Wonder where we went, God damn it!”
“Mr. Wildfire,” Tootsie said, “I got a thing I want to say at you.”
“Let me say this first,” his father said. “Working through the League was a correct tactic. We had a right to assume that the Articles of the Covenant meant what they said, and that if they were ever invoked, they’d be enforced.
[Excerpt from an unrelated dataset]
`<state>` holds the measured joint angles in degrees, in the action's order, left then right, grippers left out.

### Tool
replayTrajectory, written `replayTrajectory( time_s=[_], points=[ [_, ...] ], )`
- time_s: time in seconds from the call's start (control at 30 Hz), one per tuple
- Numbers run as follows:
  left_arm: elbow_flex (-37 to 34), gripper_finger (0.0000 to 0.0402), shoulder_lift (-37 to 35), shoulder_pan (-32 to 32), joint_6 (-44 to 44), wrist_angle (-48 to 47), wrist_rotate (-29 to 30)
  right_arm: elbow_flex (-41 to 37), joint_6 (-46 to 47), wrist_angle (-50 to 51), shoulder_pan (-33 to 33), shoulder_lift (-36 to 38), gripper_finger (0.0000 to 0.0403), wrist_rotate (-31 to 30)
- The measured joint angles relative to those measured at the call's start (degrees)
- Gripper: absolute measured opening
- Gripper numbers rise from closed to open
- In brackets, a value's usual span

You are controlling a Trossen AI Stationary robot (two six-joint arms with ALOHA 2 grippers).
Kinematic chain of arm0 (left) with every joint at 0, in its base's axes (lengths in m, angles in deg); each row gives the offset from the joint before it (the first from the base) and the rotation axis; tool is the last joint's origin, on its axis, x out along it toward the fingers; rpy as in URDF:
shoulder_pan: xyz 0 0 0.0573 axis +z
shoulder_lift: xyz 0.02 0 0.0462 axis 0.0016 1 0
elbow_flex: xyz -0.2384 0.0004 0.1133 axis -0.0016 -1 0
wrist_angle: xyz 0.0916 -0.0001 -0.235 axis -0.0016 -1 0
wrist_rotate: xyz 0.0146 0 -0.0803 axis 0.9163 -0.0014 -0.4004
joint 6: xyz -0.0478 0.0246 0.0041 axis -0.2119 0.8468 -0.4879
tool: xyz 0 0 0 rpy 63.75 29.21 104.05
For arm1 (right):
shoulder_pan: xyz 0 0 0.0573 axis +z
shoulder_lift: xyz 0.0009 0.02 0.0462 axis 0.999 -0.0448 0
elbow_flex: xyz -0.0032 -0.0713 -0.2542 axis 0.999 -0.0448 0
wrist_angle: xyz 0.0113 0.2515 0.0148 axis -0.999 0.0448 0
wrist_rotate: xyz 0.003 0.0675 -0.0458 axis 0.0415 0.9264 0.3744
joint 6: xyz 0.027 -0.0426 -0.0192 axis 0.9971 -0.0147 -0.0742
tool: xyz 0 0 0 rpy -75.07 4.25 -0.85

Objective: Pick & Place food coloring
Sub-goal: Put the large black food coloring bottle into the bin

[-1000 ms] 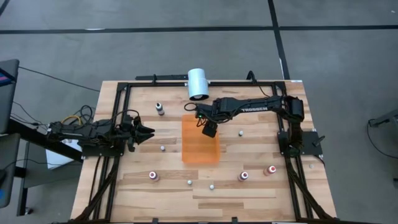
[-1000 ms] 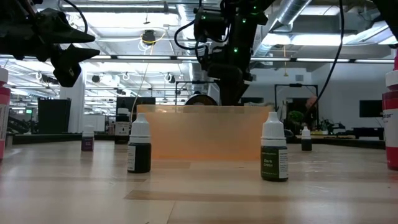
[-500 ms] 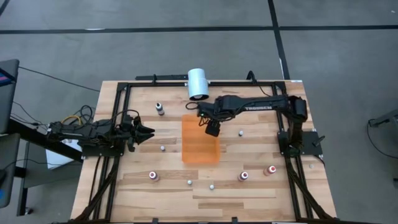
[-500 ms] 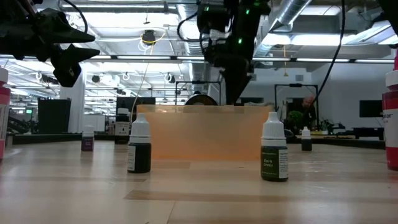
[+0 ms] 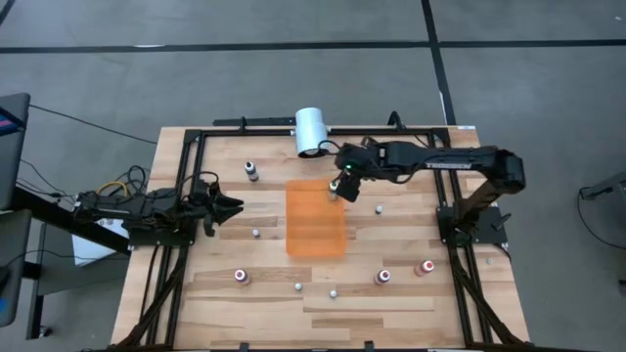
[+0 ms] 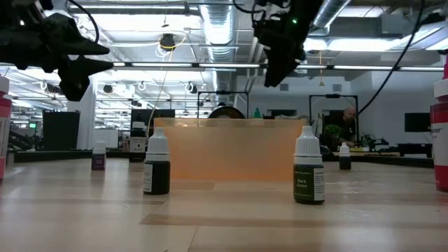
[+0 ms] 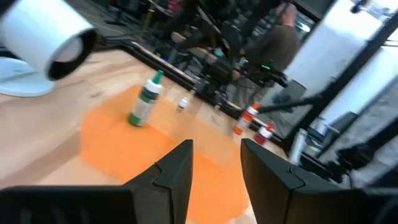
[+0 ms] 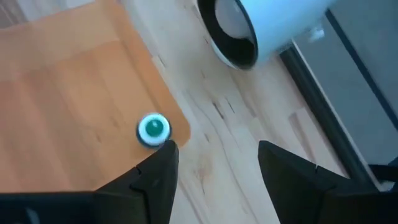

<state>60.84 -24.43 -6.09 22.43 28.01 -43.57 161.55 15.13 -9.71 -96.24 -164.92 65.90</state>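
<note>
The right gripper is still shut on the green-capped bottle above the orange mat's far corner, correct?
Not quite. The right gripper is open and empty; the green-capped bottle stands upright by itself on the orange mat at that far corner. The right wrist view shows it, and the left wrist view confirms the bottle standing free.

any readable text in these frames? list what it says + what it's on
"Dark Green": my best reading of the small label on the dark bottle nearest the low camera.
White lettering on the right arm link, high view: too small to read.
Label on the second dark bottle: nothing legible.
Label on the red bottle at the frame edge: cut off, unreadable.
Wrist views: no readable text.
</note>
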Motion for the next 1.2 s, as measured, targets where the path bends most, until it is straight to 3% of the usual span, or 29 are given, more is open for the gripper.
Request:
replayTrajectory(
  time_s=[0.17,0.37,0.7,0.97,1.2],
  points=[
    [0.0,0.0126,0.0,0.0,0.2,-0.1,5.6,-9.7,2.9,-6.5,0.5,7.1,0.0199,0.3],
    [0.1,0.0126,0.0,0.0,2.0,0.0,7.5,-19.6,6.0,-15.9,2.0,17.1,0.0188,0.0],
    [5.5,0.0126,2.7,0.0,7.9,-0.2,12.4,-30.0,7.1,-22.4,1.9,33.2,0.0174,-0.2],
    [10.2,0.0126,9.9,0.0,7.8,-2.3,14.1,-34.6,8.1,-24.5,2.0,45.4,0.0168,-0.5],
    [15.3,0.0126,21.1,0.7,7.7,-2.7,15.0,-39.0,8.2,-28.7,2.5,53.9,0.017,-0.3]
  ],
)
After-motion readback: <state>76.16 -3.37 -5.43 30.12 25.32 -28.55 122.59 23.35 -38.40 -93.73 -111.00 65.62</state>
We put the League to the test, and it failed, and Ethiopia was thrown to the dogs, but that doesn’t mean we were wrong. The entire world knows now that Ethiopia was double-crossed by every nation on earth except the Soviet Union. That was a gain for the Soviet Union and a gain for us.”
“Fat lot of good that does Ethiopia,” Julie said. “It got screwed all over Switzerland, and finally it got screwed right out of the globe—and what do we do about it? We pick wax out of our ear and say, ‘Gained something that time, man.’ What do the Ethiopians care about we gained something? They’re dead!”